(Avalanche Recordings, 2014)
01. Ringer
02. Dogbite
03. Playing With Fire
04. Decline & Fall
Della serie ‘A volte ritornano’. E i Godflesh lo fanno di sorpresa, lasciando un po’ tutti di stucco, proprio come il clima nella terra d’Albione: ti svegli che piove, vai al lavoro col sole e rincasi con la nebbia. Questa volta però il duo, pur non avendo abbandonato il grigiore e il carattere imprevedibile che si portano dietro i temporali, s’è un po’ perso nella ripetitività e nella monotonia delle giornate di pioggia. Sì, perché, lasciati alle spalle la parentesi dub di Us And Them e i suoni redenti di Hymns (correva l’anno 2001), JK Broadrick e GC Green hanno rinnovato la loro partnership artistica nel 2010, e col nuovo Decline & Fall ci hanno scaraventati indietro nel tempo di vent’anni, a quella doppietta incendiaria di Pure e Selfless. Dov’è il problema allora? Lasciassi parlare il cuore chiuderei la recensione qui con squilli di trombe e fuochi d’artificio per annunciare e celebrare il lieto ritorno, ma viste l’entità e l’ispirazione dell’ep forse non è ancora il caso di far tanto baccano.
Cominciamo dai presupposti: minimalismo e ritorno alle origini come modus operandi e obiettivo, queste le dichiarazioni dello stesso Broadrick in previsione dell’uscita dell’ep. E dopo le svolte sempre più eteree degli Jesu come biasimarlo? I due dopotutto s’erano già cimentati – a partire dalla reunion del 2010 – nella riposizione in fase live di Streetcleaner e Pure, due picchi/colossi della loro produzione. In effetti, ascoltando questo nuovo ep si percepisce la voglia di tornare a menare duro e riprendere il discorso da dove lo si era lasciato. Fin qui tutto chiaro, niente di nuovo sotto al sole: i suoni sono moderni e più stratificati rispetto ad un tempo, chitarra, basso e drum machine si amalgamano meglio tra di loro, ma in sostanza il marchio di fabbrica non è cambiato. I pezzi – 4 tracce inedite – sono la summa di quanto prodotto finora dal duo inglese, ma sono ancora pochi per azzardarsi nella previsione di svolte stilistiche futuribili. I fan saranno comunque contenti: si passa dal martellamento distorto e all’unisono degli strumenti a corde alla ripetizione ossessiva del riff e dei pattern ritmici – costanti del trademark Godflesh che sanno ancora accentuare l’alienazione post-industriale/esistenziale oggi così come lo facevano agli esordi – passando per il cantato mono-sillabico e urlato che calza come un guanto sulle strutture geometriche dei pezzi. D’effetto lo stacco di chitarra e il seguente rallentamento intorno al quinto minuto di “Ringer”, mentre “Dogbite” e “Playing With Fire” filano via come due outtakes di Selfless. Interessante l’incedere vagamente dubstep dell’intro di “Decline & Fall”, la traccia che da il titolo all’ep, un brano che nonostante la struttura piuttosto prevedibile rivitalizza il finale dell’album.

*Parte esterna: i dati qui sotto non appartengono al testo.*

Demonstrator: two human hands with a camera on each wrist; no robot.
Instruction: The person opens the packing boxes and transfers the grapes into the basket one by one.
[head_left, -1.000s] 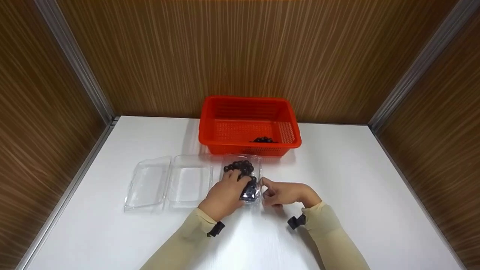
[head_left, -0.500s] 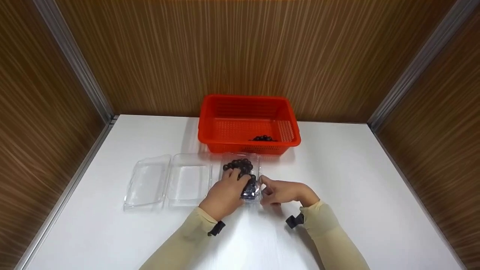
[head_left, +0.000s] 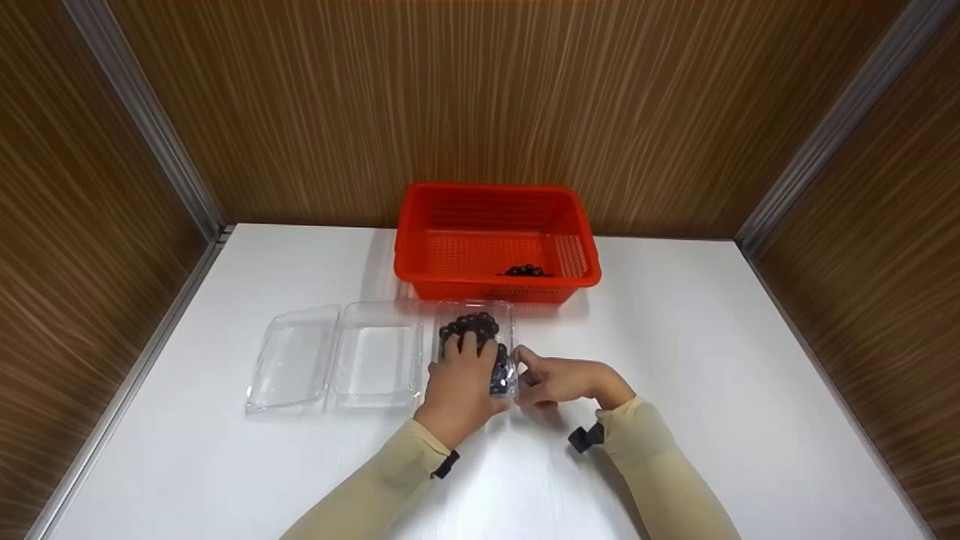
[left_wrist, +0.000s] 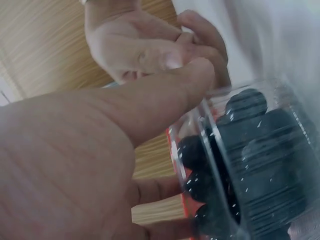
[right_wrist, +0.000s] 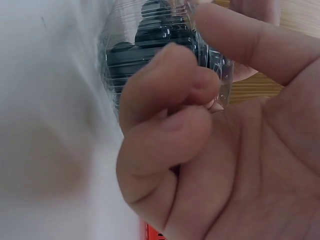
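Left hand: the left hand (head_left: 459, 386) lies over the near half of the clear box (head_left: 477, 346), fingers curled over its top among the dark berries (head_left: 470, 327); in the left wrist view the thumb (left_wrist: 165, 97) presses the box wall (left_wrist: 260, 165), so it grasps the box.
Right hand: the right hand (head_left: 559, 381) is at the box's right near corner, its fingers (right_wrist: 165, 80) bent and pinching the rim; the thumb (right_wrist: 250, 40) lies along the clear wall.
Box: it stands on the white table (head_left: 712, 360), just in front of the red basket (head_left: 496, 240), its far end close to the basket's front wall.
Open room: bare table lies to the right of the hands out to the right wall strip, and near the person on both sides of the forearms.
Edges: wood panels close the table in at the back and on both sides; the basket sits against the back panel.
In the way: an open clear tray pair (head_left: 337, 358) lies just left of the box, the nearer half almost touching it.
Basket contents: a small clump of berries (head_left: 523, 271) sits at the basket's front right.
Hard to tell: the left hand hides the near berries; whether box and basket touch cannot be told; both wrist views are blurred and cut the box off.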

In definitiva un’ep da gustarsi per la sua brevità, e per le sue sonorità ‘ritrovate’, ma anche da prendere con le molle, considerato il ricco curriculum dei Godflesh. L’attesa ‘al varco’ in vista di un nuovo album sarà dunque inevitabile, speriamo in qualcosa che invece di guardare al passato si rivolga al futuro. Bentornati, quindi, anche se con qualche riserva.